This portion from Torah is a morality tale of one people who decides it is more important to make a single name for themselves than realize the strength that comes from unity within diversity. To accomplish this they set about erecting a tower that will reach into the heavens and presumably allow them to literally "storm the gates of heaven and God."

Rabbi Arthur Waskow suggests looking beneath this tale of Torah to explore the historical and spiritual circumstances that inspired the story. He calls our attention to the book The Ecology of Eden by Evan Eisenberg. The book is an "anthropological/historical analysis that shows how West-Semitic small hill farmers, shepherds, or hunter/gatherers were resisting in their lives and stories the encroachment of the great Babylonian mono-crop agricultural empire into their world." Waskow goes on to suggest, "We too live in an earthquake of Modernity, of attempts to "globalize" the world."
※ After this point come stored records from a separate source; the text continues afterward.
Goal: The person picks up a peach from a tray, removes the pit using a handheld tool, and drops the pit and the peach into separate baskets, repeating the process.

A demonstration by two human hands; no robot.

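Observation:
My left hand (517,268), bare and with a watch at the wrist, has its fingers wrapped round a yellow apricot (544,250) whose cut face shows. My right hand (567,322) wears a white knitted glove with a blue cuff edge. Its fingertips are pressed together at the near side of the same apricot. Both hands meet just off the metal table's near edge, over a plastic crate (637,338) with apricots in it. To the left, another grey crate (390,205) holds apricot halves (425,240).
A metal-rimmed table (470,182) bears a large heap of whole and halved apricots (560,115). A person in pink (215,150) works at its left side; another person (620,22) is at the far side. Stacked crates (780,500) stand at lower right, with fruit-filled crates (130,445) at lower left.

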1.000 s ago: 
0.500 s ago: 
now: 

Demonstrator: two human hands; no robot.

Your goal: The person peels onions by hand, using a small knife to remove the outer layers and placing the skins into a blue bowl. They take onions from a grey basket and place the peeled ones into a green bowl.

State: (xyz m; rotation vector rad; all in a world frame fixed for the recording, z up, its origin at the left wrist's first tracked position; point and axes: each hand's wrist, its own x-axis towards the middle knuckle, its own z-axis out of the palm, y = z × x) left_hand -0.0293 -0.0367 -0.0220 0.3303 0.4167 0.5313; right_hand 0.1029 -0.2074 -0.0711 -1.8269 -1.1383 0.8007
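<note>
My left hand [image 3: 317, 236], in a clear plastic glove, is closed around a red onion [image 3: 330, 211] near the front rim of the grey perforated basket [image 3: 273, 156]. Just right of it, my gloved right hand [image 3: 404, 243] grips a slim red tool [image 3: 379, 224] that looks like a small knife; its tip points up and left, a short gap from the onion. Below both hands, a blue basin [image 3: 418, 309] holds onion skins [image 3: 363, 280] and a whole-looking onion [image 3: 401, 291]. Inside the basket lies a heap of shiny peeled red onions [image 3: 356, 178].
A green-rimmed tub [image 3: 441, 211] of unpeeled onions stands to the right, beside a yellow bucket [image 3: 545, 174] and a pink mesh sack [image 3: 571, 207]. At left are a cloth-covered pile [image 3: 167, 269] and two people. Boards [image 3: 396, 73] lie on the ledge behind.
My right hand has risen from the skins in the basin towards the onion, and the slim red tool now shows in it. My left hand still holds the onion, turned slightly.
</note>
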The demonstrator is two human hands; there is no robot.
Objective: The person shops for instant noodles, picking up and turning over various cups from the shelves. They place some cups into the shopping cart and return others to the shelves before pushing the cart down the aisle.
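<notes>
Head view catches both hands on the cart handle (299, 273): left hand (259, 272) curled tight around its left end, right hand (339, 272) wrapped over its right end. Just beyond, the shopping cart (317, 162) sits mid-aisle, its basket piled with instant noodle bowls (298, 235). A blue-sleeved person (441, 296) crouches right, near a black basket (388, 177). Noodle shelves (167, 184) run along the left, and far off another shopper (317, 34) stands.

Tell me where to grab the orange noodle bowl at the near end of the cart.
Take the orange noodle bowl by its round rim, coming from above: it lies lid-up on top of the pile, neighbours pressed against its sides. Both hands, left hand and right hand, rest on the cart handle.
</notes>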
Is bringing a Starbucks to every country, a McDonald's to every continent the type of world we aspire to live in? Those who labored to build a "tower to the heavens" believed in their impregnable, overwhelming, all-powerful selves and were ready to challenge the Omnipotent One for absolute authority. This kind of tunnel vision believes that this world would be a better place if everyone were like us!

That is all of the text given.